Jacqueline Zillioux, MDa, Clinton Yeaman, MDa, Raj Desai, MSb, Devang Sharma, MDa,d, Rajesh Balkrishnan, PhDb, David Rapp, MDa,c,*
Introduction
Global burden of surgical disease
In 2015, the Lancet Commission on Global Surgery (LCGS) estimated that five billion people lack access to safe and affordable surgical care[1]. As surgical disease is estimated to comprise up to one third of the global burden of disease, this lack of surgical access results in an estimated 17 million annual deaths, notable life years of life lost and life lived with disability, and a significant reduction of quality of life (QOL)[2,3]. In an effort to promote surgical infrastructure development across low and middle income countries (LMIC), the LCGS identified core indicators of surgical care access including specialist work force density and surgical volume metrics[1]. Notably, the LCGS core indicators included the risk of catastrophic expenditure from surgical care[4].
Economic impact of surgical disease
This focus on the economic impact of surgical disease is important. On a macroeconomic level, the LCGS estimated that LMIC economies will lose an estimated $12.3 trillion USD related to unmet surgical disease over 15 years[1,5]. Similarly, Alkire and colleagues estimated that surgical disease may result in GDP losses of up to 2.5% through 2030 using value of lost output modeling across numerous LMICs[6].

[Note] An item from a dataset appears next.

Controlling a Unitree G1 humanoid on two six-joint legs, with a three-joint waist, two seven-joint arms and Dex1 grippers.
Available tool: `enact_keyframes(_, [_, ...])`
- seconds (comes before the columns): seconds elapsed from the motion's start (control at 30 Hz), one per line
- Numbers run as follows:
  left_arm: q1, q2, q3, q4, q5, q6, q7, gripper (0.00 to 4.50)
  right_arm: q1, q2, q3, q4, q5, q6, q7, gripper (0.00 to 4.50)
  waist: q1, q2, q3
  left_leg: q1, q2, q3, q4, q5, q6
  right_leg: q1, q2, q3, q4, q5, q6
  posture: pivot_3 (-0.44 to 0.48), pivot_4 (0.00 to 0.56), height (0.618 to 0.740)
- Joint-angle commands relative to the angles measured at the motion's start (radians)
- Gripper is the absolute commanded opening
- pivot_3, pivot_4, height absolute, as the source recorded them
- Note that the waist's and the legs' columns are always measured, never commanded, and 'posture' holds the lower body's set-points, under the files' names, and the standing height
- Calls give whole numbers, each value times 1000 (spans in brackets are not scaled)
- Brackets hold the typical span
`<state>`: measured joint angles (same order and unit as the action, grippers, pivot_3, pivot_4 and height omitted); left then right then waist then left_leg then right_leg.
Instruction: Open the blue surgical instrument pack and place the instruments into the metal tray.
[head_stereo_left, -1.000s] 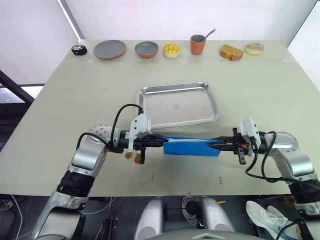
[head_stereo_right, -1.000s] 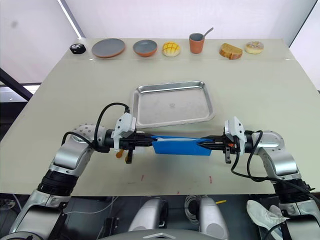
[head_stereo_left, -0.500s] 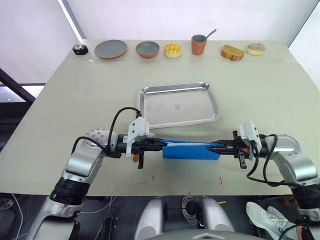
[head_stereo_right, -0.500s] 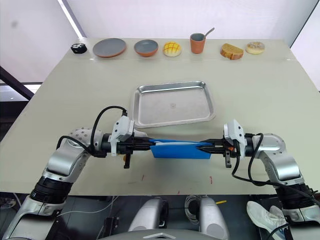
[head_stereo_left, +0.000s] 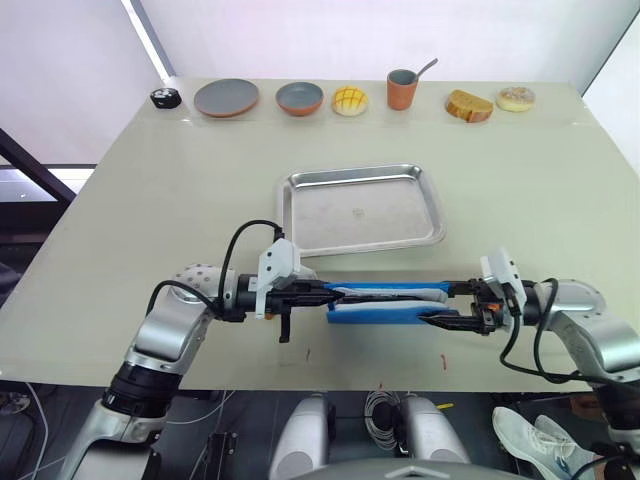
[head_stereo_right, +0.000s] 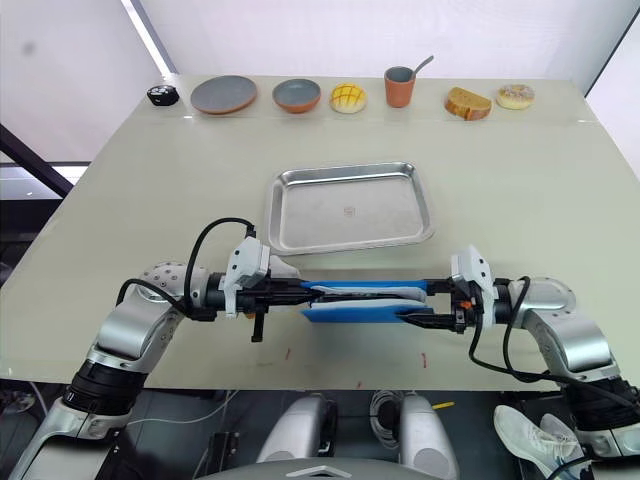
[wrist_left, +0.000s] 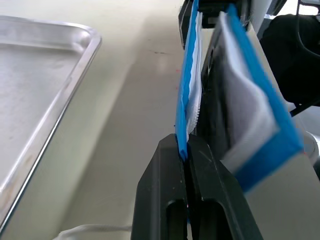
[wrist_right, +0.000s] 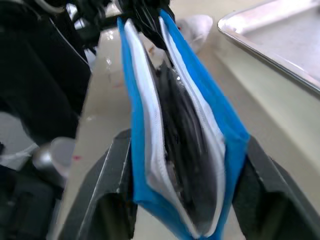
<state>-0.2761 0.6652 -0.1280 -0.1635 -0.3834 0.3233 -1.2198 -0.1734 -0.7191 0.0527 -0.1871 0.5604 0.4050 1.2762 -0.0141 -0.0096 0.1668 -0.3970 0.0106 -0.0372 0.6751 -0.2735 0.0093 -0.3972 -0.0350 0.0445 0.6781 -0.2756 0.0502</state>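
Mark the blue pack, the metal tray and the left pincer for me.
blue surgical instrument pack (head_stereo_left: 385, 315), left eye view, its blue near face.
metal tray (head_stereo_left: 363, 211), left eye view, its bare floor.
left pincer (wrist_left: 186, 150), left wrist view, between the fingertips clamping the pack's edge.

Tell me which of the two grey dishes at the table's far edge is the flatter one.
The outer grey plate, next to the small black object; the bowl beside it is deeper.

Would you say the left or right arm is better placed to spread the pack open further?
Probably the right: the right gripper stands open around the blue pack's gaping end, while the left gripper is pinched shut on one edge, anchoring it.
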Motion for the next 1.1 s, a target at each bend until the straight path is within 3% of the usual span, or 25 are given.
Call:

In contrast to macroeconomic estimates, little is known regarding the microeconomic impacts of surgical disease to individuals or households. These microeconomic impacts not only occur through direct costs of healthcare expenses, but also indirectly through primary (inability to work, loss of productivity) and secondary mechanisms (inability of the caretaker to work). Available research demonstrates a significant deleterious economic impact to individuals related to untreated surgical disease through loss of work ability or medical expenditures[7,8]. Indeed, although focus on preventing the profound morbidity, mortality, and disability associated with untreated surgical disease is paramount, prevention of financial devastation associated with surgical disease is equally important[2,3].
Urogynecologic disease in LMICs
At the same time, surgical urogynecologic disease (UD) is highly prevalent in LMIC[9]. The significant clinical and social impacts of pelvic floor disorders such as urinary incontinence (UI) and pelvic organ prolapse (POP) are well described and associated with significant deterioration in QOL, depression, and social isolation[10,11]. More recently, focus has also been placed on the vast economic cost of UI[12]. Despite this, there is limited research to understand the microeconomic impact of UI and POP to individuals or households in LMIC. This data is critical as surgical care is generally an extremely cost-effective intervention and paramount as we seek to optimize cost-effective approaches to treat surgical disease[13–15]. We conducted a survey assessment in Belize to understand the impact of urologic disease on work and caretaking responsibilities and to quantify the microeconomic impact to affected individuals.